Chertkov’s baleful influence has been noted by others before, but Ms. Popoff’s book is the most damning indictment to date. Chertkov intruded into the most intimate affairs of the Tolstoy family; nothing, he felt, should be outside his purview. “If Chertkov loved Tolstoy, his love was selfish, obsessive and pathological,” Ms. Popoff writes. After exerting unrelenting pressure on Tolstoy, Chertkov even persuaded him to sign a secret will that made Chertkov the lone executor of Tolstoy’s literary estate. The target of this secrecy was Sophia, the only person capable of stopping Chertkov. She saw through his machinations, and her inability to open her husband’s eyes to them nearly drove her mad. In one of his wickedest tricks, Chertkov forced her to submit to a psychiatric examination that found her to be suffering from paranoia and hysteria. Chertkov made certain to publicize the doctor’s findings.
What makes the story so painful is the extent to which Tolstoy cooperated. The man who had stood up to the despotism of Russian autocracy and the dogmatism of the Orthodox Church was incapable of resisting the petty despotism of his disciple—in fact, he encouraged it, filling his letters to Chertkov with nasty and unfair criticisms of his wife and children. Having denounced Sophia as cruel for wanting a wet nurse (she bore him 13 children), Tolstoy condoned Chertkov’s wife for using one and actually went out of his way to help her find one. While complaining to Chertkov that his wife’s materialism made him a prisoner, Tolstoy never once made mention of Chertkov’s owning three estates and his love of expensive things.

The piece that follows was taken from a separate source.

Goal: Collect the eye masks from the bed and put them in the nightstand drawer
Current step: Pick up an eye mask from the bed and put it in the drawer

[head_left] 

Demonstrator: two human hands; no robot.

Just why a man like Tolstoy felt so completely under Chertkov’s spell remains something of a mystery. Were they, perhaps, lovers? As Ms. Popoff notes, their “love-friendship correspondence . . . suggests their relationship was homoerotic,” and Sophia was convinced that their relationship was physical. Without ruling this out, the author finds the most logical answer in the deficiencies of Tolstoy’s character. He admitted once to Sophia that there was “a weak man in me” who loved the flattery and attention that Chertkov showered upon him, even if he knew it to be less than honest. “Perhaps, it’s because you praise me so much,” Tolstoy wrote to Chertkov in 1910, speculating about why he had wept over Chertkov’s recent letter, “but I hope it’s because I love you so much.”